Please copy all of the entries exactly, but drop every picture.

-- Material for the task follows --

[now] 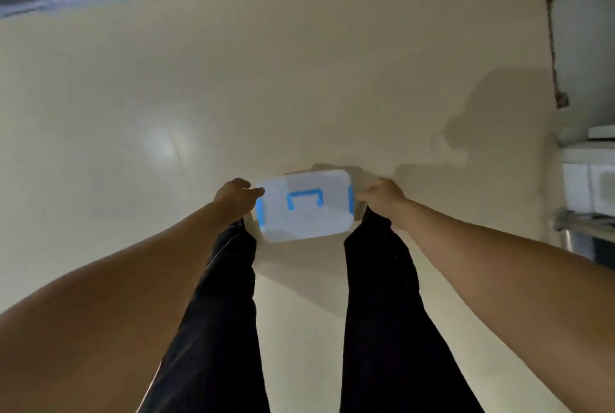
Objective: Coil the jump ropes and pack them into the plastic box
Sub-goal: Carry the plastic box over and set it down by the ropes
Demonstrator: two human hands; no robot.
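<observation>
Now, with the left hand (pixel 237 194) at nine o'clock and the right hand (pixel 382 194) at three each gripping an end of the lidded plastic box (pixel 304 209) between the legs, keep it level while handling; no ropes are visible.

plastic box (pixel 304 213): translucent whitish plastic, smooth lid | handle (pixel 305 198) and side clips (pixel 260 211): opaque blue plastic | floor (pixel 233 96): cream, smooth, glossy, with a soft light reflection | trousers (pixel 376 279): black matt cloth | fixture (pixel 579 224) at right edge: looks like shiny metal, blurred
</observation>
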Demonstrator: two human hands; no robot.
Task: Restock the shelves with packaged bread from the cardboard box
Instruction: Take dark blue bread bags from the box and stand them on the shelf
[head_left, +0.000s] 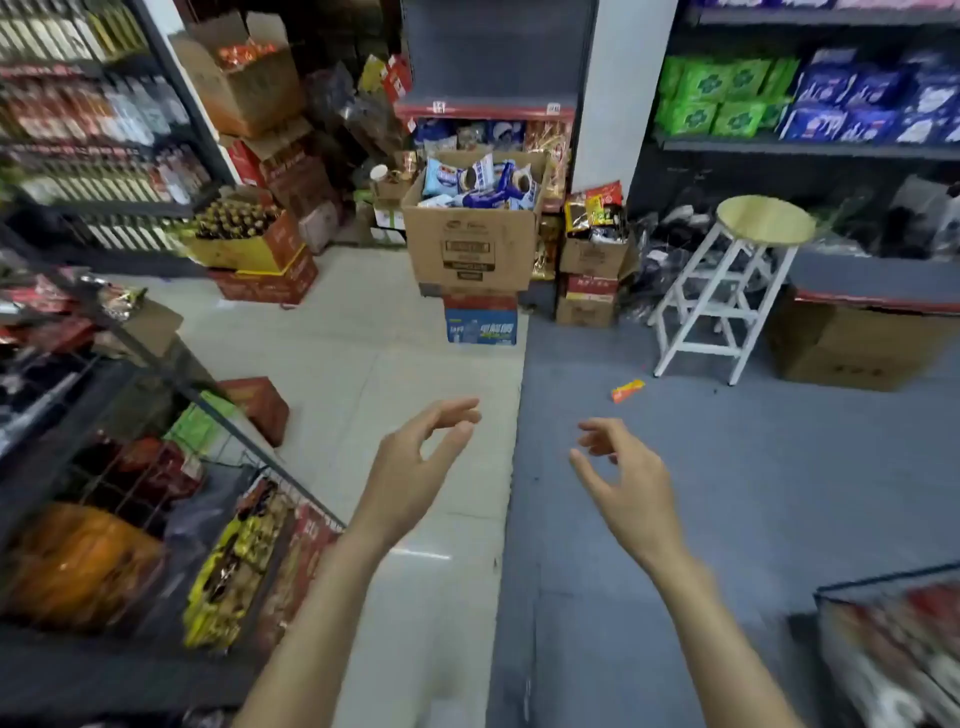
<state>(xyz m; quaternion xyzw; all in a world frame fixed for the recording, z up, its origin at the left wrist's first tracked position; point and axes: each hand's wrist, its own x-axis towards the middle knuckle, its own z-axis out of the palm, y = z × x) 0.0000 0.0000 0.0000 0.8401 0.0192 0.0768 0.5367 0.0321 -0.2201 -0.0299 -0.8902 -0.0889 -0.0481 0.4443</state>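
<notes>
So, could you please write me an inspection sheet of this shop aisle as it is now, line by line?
Surface: floor, pale tiles on the left, grey covering on the right.
Job's things: open cardboard box full of blue and white packets, standing on a blue carton; shelf behind it looks bare.
Clutter: orange wrapper on the grey floor; white stool; further cartons along the walls.
Grippers: left hand and right hand both empty, fingers loosely curled, held over the floor.
Cables: nothing seen.
Surroundings: stocked shelving on both sides, bottles on the left, green and blue packs on the right.
</notes>
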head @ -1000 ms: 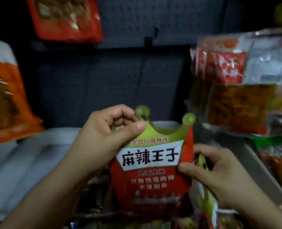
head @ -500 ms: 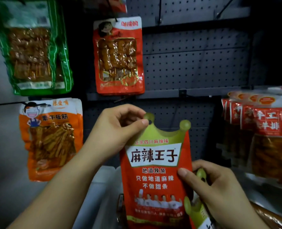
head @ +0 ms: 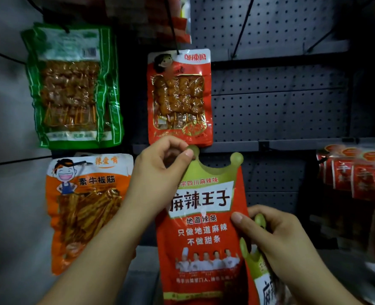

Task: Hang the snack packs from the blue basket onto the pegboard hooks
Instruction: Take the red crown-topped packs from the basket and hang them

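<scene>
Your left hand point(head: 158, 170) pinches the red crown pack point(head: 204, 227) by its top tab before the pegboard point(head: 281, 106) to find a hook, right hand point(head: 276, 236) steadying its edge while gripping a second pack point(head: 259, 267).

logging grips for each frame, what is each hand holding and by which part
Left hand pinches the red crown-topped snack pack at its green top-left point; right hand grips its right edge, with a second matching pack behind.

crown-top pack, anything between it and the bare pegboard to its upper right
Nothing visible does. The crown-top pack, pinched by the left hand, sits below the orange skewer pack; the bare pegboard lies clear to the right.
</scene>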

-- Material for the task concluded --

Response box:
[now] 
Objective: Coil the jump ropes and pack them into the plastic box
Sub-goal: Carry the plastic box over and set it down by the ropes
Demonstrator: two human hands; no robot.
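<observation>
Now, with the left hand (pixel 237 194) at nine o'clock and the right hand (pixel 382 194) at three each gripping an end of the lidded plastic box (pixel 304 209) between the legs, keep it level while handling; no ropes are visible.

plastic box (pixel 304 213): translucent whitish plastic, smooth lid | handle (pixel 305 198) and side clips (pixel 260 211): opaque blue plastic | floor (pixel 233 96): cream, smooth, glossy, with a soft light reflection | trousers (pixel 376 279): black matt cloth | fixture (pixel 579 224) at right edge: looks like shiny metal, blurred
</observation>
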Demonstrator: two human hands; no robot.
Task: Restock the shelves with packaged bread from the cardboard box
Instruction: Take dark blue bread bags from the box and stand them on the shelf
[head_left, +0.000s] 
<state>(xyz m; quaternion xyzw; all in a world frame fixed for the recording, z up, its origin at the left wrist's first tracked position; point and axes: each hand's wrist, its own x-axis towards the middle knuckle, its own z-axis out of the palm, y = z × x) 0.0000 0.0000 0.0000 0.8401 0.0192 0.0768 0.5367 0.0321 -0.2201 -0.0299 -0.8902 -0.0889 -0.0481 0.4443</state>
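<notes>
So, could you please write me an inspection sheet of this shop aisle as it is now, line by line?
Surface: floor, pale tiles on the left, grey covering on the right.
Job's things: open cardboard box full of blue and white packets, standing on a blue carton; shelf behind it looks bare.
Clutter: orange wrapper on the grey floor; white stool; further cartons along the walls.
Grippers: left hand and right hand both empty, fingers loosely curled, held over the floor.
Cables: nothing seen.
Surroundings: stocked shelving on both sides, bottles on the left, green and blue packs on the right.
</notes>
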head @ -1000 ms: 
head @ -500 ms: 
head @ +0 ms: 

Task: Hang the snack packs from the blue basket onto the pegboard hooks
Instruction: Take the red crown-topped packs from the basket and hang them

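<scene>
Your left hand point(head: 158, 170) pinches the red crown pack point(head: 204, 227) by its top tab before the pegboard point(head: 281, 106) to find a hook, right hand point(head: 276, 236) steadying its edge while gripping a second pack point(head: 259, 267).

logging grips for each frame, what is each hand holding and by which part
Left hand pinches the red crown-topped snack pack at its green top-left point; right hand grips its right edge, with a second matching pack behind.

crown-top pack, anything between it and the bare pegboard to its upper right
Nothing visible does. The crown-top pack, pinched by the left hand, sits below the orange skewer pack; the bare pegboard lies clear to the right.
</scene>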

That is the complete output.